TO use the Scottish vernacular and quote Scotland’s most revered poet, Rabbie Burns: “The best laid schemes o’ Mice an’ Men, Gang aft agley.” I wonder if when he wrote that did he have the Scottish weather in mind!

After many months of planning, ensuring that every last detail was meticulously organised, creating strong media interest and gathering together some of the best cyclists from all parts of the globe, The Women’s Tour of Scotland kicked off this weekend. They tempted some of the best professional female cyclists to take part and we also had Scotland’s biking queen, Katie Archibald, named as Scotland’s team captain as she was joined by teams from more than 20 different countries. The only thing that they didn’t bank on and couldn’t control or organise was of course the weather.
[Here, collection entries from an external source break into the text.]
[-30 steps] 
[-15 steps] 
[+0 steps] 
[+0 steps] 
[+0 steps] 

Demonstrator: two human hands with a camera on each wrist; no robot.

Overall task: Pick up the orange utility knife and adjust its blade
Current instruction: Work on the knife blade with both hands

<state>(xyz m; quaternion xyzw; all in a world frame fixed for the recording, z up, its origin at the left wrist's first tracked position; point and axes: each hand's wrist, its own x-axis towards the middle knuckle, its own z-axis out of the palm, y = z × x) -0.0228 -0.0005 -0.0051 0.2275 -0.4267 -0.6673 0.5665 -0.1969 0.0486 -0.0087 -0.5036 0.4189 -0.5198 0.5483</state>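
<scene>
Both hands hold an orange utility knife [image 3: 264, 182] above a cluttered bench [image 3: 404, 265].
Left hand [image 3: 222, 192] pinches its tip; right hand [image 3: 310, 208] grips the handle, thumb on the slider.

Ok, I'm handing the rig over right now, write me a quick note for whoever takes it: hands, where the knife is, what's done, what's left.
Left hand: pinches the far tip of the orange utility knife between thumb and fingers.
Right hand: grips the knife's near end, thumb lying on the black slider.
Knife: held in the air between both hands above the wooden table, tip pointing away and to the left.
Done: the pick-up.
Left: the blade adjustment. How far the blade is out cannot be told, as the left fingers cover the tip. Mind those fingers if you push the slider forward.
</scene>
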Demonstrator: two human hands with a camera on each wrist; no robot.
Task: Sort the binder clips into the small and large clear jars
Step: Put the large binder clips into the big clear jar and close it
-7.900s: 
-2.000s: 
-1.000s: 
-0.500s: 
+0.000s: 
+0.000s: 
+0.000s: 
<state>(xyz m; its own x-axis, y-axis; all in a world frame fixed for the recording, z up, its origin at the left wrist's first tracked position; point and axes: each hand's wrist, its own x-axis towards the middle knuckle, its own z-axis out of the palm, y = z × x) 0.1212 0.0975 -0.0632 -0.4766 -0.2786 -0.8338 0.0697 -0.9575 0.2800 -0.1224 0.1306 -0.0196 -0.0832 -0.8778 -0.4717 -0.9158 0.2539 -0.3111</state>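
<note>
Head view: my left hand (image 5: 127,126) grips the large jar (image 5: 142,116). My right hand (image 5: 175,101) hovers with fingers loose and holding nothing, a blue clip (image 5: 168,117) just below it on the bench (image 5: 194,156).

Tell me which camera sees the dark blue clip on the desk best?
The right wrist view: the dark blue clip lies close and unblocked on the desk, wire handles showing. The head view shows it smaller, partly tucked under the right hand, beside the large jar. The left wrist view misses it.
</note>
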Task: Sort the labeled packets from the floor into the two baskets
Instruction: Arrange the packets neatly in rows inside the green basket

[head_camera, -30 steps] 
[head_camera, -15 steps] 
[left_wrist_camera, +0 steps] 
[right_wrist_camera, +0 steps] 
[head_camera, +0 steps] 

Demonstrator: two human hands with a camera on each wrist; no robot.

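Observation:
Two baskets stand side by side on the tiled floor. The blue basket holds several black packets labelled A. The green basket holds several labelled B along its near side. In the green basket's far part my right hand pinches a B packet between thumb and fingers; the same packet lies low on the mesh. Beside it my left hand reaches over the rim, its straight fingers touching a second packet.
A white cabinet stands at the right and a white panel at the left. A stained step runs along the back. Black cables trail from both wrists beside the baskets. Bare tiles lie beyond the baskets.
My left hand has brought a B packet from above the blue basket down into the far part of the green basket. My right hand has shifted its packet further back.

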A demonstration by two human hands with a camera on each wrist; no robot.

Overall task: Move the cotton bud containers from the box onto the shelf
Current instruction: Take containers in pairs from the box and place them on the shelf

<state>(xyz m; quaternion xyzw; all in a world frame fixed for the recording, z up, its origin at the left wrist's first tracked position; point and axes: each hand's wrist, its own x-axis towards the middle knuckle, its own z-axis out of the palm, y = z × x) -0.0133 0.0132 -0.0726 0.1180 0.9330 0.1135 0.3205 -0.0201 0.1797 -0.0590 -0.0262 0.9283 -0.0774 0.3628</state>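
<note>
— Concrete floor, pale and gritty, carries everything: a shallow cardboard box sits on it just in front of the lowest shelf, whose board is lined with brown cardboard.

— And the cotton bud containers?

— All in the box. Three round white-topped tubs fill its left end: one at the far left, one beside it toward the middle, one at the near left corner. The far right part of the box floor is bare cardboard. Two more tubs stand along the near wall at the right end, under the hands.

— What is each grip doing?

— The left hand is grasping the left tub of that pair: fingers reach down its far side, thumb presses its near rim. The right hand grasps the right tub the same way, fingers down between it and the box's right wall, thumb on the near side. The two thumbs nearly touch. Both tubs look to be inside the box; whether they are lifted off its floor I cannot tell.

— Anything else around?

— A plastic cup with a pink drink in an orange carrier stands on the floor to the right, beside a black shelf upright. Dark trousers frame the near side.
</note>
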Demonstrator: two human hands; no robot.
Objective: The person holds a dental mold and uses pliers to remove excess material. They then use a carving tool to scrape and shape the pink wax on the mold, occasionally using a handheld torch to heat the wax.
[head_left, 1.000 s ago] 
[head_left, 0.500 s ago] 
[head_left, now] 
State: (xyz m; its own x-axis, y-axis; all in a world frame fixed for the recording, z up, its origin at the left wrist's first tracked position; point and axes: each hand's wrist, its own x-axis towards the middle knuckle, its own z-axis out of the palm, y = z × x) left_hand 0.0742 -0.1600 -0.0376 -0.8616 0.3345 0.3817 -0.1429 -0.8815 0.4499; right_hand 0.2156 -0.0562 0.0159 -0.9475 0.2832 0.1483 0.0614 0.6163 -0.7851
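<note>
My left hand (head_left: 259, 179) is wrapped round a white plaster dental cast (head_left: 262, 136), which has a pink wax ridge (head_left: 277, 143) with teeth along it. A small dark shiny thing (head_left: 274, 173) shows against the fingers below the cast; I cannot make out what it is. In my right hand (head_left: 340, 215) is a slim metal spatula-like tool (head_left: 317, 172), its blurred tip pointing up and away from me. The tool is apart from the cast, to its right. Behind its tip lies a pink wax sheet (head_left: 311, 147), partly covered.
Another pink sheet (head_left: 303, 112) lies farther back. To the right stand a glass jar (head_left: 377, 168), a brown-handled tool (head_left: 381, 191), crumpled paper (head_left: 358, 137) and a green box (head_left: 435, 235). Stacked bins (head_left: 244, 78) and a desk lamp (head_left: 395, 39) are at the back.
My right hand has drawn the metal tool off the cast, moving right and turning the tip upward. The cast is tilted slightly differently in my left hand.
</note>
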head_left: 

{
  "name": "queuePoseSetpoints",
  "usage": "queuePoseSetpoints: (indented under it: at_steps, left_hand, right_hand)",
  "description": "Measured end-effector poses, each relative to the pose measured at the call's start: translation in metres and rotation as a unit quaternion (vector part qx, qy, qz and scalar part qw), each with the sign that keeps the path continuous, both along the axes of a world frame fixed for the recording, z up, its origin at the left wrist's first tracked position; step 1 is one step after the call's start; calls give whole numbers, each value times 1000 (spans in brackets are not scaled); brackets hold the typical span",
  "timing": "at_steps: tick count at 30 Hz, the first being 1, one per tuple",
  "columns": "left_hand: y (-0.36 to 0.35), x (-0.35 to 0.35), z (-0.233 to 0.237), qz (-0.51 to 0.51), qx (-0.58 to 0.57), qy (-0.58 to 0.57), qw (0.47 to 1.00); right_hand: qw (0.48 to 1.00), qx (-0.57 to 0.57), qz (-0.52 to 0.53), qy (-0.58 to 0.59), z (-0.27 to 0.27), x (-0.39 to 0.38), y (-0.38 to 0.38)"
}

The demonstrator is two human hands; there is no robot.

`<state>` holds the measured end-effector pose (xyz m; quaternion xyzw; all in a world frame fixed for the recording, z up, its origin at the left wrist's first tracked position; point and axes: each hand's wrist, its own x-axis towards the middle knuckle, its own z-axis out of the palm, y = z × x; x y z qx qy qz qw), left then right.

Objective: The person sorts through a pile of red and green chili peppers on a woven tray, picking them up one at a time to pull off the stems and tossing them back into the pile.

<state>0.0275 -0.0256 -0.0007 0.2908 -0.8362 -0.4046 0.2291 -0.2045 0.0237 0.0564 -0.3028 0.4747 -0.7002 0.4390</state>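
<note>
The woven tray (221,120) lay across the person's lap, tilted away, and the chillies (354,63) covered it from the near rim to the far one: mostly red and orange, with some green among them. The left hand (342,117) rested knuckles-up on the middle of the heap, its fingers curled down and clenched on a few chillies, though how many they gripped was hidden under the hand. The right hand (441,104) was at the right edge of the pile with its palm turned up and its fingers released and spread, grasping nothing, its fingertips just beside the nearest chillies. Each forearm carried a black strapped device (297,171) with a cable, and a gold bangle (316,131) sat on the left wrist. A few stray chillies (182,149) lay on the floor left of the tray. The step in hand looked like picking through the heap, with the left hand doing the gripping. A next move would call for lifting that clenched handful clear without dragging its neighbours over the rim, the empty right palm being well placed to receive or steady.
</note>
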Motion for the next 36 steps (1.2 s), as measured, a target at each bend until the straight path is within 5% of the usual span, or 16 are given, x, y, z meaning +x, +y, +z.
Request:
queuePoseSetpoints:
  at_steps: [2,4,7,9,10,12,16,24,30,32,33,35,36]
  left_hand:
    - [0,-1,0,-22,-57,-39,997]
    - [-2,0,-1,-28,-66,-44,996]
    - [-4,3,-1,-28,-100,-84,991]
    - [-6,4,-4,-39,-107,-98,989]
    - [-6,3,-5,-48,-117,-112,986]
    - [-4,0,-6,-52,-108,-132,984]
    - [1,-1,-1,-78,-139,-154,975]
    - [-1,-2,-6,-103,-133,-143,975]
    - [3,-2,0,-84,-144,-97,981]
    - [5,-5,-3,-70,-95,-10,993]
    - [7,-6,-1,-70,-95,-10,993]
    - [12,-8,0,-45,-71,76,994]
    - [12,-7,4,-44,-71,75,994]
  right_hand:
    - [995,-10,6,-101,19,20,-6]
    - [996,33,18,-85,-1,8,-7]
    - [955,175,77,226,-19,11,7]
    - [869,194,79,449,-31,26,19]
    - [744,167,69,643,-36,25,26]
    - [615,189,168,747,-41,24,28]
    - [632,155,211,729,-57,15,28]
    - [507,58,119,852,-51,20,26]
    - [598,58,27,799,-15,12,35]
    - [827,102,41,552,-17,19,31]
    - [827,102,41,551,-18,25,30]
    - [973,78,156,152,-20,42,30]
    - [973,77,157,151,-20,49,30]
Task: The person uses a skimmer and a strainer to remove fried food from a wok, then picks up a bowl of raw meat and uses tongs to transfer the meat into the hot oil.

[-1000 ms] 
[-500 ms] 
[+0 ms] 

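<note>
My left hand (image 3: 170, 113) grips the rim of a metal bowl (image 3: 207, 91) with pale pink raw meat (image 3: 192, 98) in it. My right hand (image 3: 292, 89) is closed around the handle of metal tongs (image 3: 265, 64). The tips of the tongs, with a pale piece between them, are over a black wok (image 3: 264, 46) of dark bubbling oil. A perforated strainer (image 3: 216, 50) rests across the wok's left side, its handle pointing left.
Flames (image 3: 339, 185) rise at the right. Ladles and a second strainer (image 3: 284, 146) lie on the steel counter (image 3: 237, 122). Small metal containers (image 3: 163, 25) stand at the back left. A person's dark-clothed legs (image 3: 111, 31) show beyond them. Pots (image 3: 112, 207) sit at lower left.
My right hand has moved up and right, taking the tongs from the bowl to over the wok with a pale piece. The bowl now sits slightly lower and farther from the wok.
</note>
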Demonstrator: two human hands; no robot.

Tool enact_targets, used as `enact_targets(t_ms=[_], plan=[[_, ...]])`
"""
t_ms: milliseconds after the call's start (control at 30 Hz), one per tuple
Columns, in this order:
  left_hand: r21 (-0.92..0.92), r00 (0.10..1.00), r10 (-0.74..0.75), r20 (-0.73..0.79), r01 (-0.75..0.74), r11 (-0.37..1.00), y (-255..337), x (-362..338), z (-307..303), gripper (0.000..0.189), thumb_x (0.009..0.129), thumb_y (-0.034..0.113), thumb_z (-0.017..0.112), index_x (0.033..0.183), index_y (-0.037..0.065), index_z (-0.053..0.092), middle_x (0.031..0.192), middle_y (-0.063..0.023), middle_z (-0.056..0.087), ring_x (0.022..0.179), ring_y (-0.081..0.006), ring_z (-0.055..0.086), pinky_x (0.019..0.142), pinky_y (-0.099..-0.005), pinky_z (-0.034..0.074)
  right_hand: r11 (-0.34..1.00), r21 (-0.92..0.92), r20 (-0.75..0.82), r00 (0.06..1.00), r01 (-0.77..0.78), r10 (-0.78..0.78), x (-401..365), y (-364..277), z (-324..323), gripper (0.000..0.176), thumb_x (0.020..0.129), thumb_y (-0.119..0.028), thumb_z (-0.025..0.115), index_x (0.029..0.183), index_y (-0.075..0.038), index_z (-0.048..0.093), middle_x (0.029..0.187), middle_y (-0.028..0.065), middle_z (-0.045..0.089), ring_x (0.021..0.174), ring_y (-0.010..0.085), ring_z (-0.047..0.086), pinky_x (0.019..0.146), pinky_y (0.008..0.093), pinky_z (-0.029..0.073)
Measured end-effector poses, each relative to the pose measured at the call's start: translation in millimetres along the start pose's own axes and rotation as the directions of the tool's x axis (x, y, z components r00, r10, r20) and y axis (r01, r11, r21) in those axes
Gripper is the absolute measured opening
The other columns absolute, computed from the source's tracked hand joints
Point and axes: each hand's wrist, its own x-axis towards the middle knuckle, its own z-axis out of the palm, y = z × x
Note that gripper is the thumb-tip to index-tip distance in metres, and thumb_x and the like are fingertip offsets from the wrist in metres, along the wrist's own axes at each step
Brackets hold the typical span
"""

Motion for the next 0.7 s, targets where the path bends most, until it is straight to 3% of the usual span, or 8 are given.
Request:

A lot of thought had gone into this tour not only for the race itself but also for the coveted yellow jersey which would be awarded to the winner. It was made from recycled plastic bottles and fashioned in the traditional race yellow with a Scottish twist – a saltire design in blue and purple. The organisers also took pride in the fact that this inaugural race was brought to Scotland before a comparable men’s race and ensured that the financial rewards were equivalent to that of a male race.

This flew in the face of the recent Forbes’ female athlete rich list which revealed seven of the 10 best-paid sportswomen are earning less this year than they were in 2018. The full list also highlighted that it was only female tennis players who were bucking the trend and that whilst there was a total of 15 sportswomen who made approximately £4.1 million in 2019, it estimated that roughly 1300 male athletes achieved that income.

This is not a problem that we will solve overnight. We still have a long way to go and have many barriers to break-down and hurdles to jump.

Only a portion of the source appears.